Они смотрят на меня, и в глазах их нет прощения.

– Ты оставил нас, – повторила женщина с косой.

Я чувствую, что должен что-то сделать, реабилитироваться. Бог должен подтвердить свой авторитет. Я вырос еще – должно быть, во мне уже пять метров росту. Хоть ростом я должен подавить этих маленьких неблагодарных смертных.

– Я всегда поддерживал вас.

Маленький мальчик поднимает руку.

– Почему ты сейчас просишь у нас прощения?

– Я не прошу прощения. Я не хочу, чтобы вы похоронили меня и забыли. Я хотел с вами поговорить.

– Пока ты молчал, мы могли выдумывать твои слова, – ответил мальчик.

– Пока мы не видели тебя, мы могли выдумывать, как ты выглядишь, – поддержала его женщина с косой.

– Пока тебя не было, мы могли верить, что все это не по твоей вине, – добавил священник в сутане.

– Мы сами находили объяснения твоим поступкам, – сказал Аналитик.

– И находили тебе больше оправданий, чем ты сам мог бы придумать, – сказал Просвещенный.

– Мы думали, что в последний момент ты откроешь нам, зачем все это было нужно, и, словно в последнем акте спектакля, все встанет на свои места, все несправедливости будут исправлены, – крикнул Связующий.

– А теперь ты, как какой-нибудь неудачник, заявляешь, что сделал все, что мог!

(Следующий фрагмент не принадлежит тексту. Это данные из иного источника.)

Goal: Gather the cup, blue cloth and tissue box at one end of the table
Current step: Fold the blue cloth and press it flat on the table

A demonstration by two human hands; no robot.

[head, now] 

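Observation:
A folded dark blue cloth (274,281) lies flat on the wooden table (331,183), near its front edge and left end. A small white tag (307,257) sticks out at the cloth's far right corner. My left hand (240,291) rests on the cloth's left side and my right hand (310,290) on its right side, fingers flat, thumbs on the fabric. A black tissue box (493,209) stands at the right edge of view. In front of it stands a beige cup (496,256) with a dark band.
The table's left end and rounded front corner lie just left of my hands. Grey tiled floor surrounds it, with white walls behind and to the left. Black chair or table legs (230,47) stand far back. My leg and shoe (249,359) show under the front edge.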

И хочешь, чтобы мы тебя простили!

В толпе поднялся ропот.

– Лучше бы ты остался в гробу, – сказал священник. – Слово имеет великую силу, но богу подобает оставаться тайной для своих подданных.

Люди-дельфины кивали тому, что он говорил.

– Лучше мы будем задумываться, существуешь ты или нет, чем видеть тебя таким, какой ты есть, – сказал мальчик.

А ведь Эдмонд Уэллс говорил мне: «Никогда не объясняйся. Никогда не оправдывайся. Как только ты попытаешься объяснить свои поступки, тебя тут же сочтут виноватым».